Beneath this instruction is a block of data; output from it exactly the lines that run from the one containing "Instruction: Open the" through the one containing "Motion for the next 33", inclusive.

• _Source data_
◇ ◇ ◇ ◇

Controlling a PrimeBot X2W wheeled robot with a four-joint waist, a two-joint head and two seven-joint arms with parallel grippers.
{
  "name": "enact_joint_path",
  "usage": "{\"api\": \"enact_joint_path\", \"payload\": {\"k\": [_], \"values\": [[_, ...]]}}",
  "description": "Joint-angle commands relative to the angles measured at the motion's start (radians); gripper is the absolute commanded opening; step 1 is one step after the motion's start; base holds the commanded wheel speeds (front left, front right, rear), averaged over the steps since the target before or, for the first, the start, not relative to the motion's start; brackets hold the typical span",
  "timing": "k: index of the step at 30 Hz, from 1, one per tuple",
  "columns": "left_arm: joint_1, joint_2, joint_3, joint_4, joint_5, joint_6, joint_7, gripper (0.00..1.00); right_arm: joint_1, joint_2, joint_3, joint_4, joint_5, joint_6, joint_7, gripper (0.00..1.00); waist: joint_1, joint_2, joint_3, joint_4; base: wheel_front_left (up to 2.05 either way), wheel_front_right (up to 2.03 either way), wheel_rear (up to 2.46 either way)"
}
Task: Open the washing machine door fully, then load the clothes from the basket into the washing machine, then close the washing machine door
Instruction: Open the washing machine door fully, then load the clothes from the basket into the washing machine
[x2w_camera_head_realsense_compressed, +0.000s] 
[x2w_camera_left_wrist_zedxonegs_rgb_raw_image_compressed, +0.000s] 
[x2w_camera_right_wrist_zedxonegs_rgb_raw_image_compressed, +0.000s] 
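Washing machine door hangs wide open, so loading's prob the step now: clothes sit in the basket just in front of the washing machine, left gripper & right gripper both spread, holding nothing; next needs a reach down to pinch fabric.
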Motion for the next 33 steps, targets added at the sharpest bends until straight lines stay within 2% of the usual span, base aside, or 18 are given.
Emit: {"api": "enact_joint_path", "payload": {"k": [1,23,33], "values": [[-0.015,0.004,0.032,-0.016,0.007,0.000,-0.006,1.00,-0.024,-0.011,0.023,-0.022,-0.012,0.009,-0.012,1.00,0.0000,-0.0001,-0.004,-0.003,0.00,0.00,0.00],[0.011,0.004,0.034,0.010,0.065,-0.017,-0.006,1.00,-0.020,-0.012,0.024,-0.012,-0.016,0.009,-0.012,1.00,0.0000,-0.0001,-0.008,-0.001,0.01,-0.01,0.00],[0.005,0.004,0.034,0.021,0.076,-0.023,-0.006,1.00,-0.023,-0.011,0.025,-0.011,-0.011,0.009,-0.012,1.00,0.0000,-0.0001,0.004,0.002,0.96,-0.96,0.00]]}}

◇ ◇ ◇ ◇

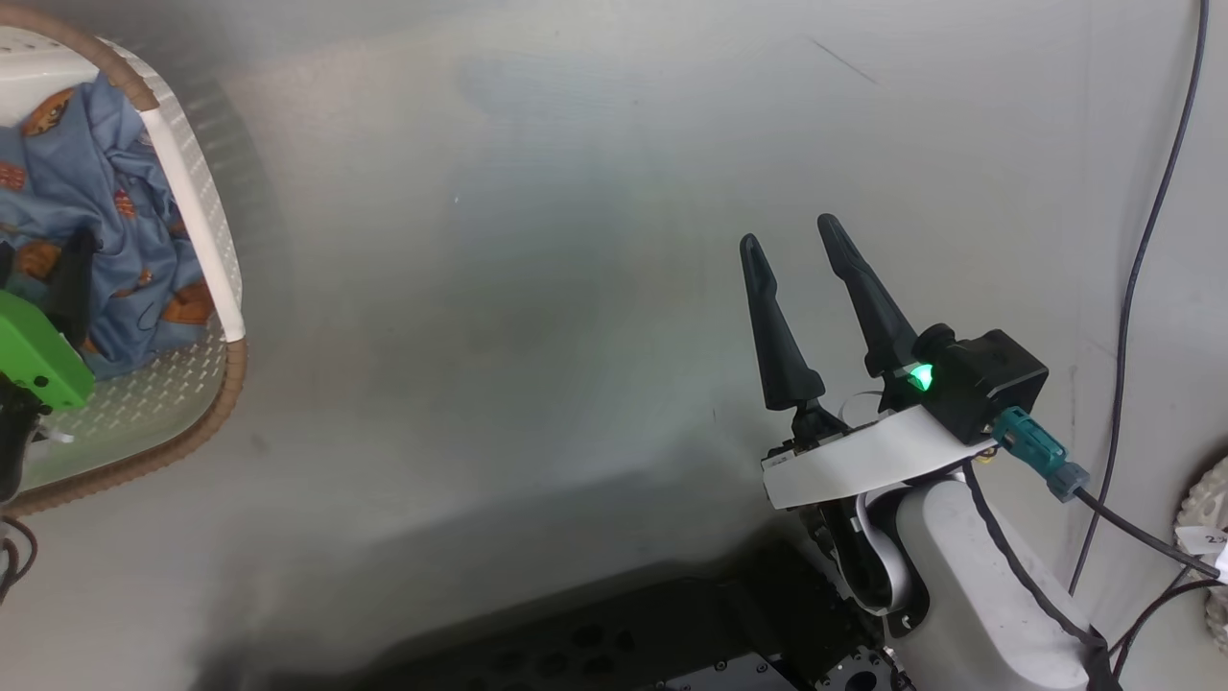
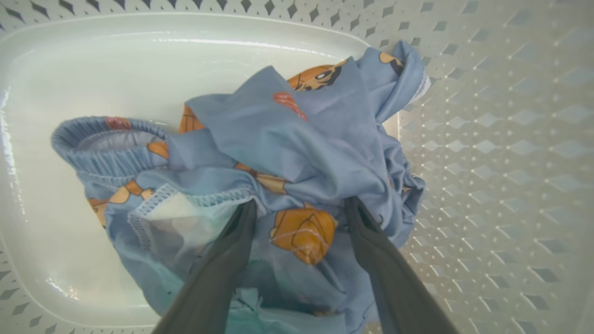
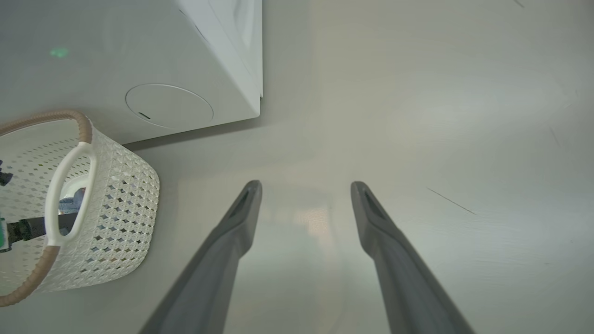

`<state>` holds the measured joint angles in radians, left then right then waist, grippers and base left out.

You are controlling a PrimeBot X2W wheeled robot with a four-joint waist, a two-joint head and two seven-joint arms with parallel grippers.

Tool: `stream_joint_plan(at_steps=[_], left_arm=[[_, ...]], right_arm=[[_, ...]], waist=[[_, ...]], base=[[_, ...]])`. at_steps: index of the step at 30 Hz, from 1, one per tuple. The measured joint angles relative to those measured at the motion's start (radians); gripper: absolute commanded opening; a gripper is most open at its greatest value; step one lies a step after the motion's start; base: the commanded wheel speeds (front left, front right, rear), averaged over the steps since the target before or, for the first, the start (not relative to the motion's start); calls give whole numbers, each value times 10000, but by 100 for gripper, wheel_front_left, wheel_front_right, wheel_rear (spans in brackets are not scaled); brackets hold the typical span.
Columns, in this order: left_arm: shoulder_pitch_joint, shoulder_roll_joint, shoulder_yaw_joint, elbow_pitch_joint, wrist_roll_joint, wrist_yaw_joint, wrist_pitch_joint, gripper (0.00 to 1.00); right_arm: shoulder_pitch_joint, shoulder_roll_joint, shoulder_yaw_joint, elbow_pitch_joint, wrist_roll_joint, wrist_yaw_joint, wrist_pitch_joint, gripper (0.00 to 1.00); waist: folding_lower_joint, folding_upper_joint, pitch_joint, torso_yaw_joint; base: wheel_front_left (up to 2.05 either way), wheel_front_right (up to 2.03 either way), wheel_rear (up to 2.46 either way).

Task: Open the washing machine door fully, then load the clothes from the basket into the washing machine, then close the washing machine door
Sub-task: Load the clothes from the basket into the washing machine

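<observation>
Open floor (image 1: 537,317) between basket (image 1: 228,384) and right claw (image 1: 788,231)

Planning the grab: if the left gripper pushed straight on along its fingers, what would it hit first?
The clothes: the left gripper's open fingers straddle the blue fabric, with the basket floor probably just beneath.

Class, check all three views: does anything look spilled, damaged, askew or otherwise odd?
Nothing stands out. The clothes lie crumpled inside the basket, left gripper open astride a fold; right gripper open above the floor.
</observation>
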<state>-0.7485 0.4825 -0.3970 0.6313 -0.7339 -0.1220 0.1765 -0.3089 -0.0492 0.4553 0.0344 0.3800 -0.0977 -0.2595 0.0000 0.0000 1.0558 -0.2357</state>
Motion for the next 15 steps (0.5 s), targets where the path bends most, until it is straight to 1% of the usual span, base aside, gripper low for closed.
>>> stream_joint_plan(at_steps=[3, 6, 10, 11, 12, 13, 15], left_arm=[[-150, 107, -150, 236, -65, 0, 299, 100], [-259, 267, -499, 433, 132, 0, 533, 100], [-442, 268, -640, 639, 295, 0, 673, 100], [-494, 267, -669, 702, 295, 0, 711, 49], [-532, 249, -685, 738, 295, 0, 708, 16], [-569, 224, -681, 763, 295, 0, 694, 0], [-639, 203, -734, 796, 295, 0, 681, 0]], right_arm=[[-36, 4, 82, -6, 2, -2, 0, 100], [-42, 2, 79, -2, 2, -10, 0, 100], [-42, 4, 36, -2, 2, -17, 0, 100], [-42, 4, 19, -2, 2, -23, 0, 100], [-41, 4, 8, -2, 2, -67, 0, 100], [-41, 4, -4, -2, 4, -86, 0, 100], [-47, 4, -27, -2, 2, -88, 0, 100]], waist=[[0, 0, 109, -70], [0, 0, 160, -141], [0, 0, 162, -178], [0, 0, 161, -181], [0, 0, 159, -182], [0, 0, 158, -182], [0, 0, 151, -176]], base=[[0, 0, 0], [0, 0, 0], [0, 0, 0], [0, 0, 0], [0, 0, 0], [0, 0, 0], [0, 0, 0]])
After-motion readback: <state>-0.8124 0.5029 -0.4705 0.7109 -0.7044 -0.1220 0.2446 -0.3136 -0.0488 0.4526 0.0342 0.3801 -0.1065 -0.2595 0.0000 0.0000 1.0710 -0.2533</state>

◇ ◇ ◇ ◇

• _Exercise answer_
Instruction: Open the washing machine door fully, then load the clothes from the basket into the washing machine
[x2w_camera_head_realsense_compressed, +0.000s] 
[x2w_camera_left_wrist_zedxonegs_rgb_raw_image_compressed, +0.000s] 
[x2w_camera_right_wrist_zedxonegs_rgb_raw_image_compressed, +0.000s] 
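Washing machine door hangs wide open, so loading's prob the step now: clothes sit in the basket just in front of the washing machine, left gripper & right gripper both spread, holding nothing; next needs a reach down to pinch fabric.
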Motion for the next 33 steps, targets added at the sharpest bends until straight lines stay within 2% of the usual span, base aside, or 18 are given.

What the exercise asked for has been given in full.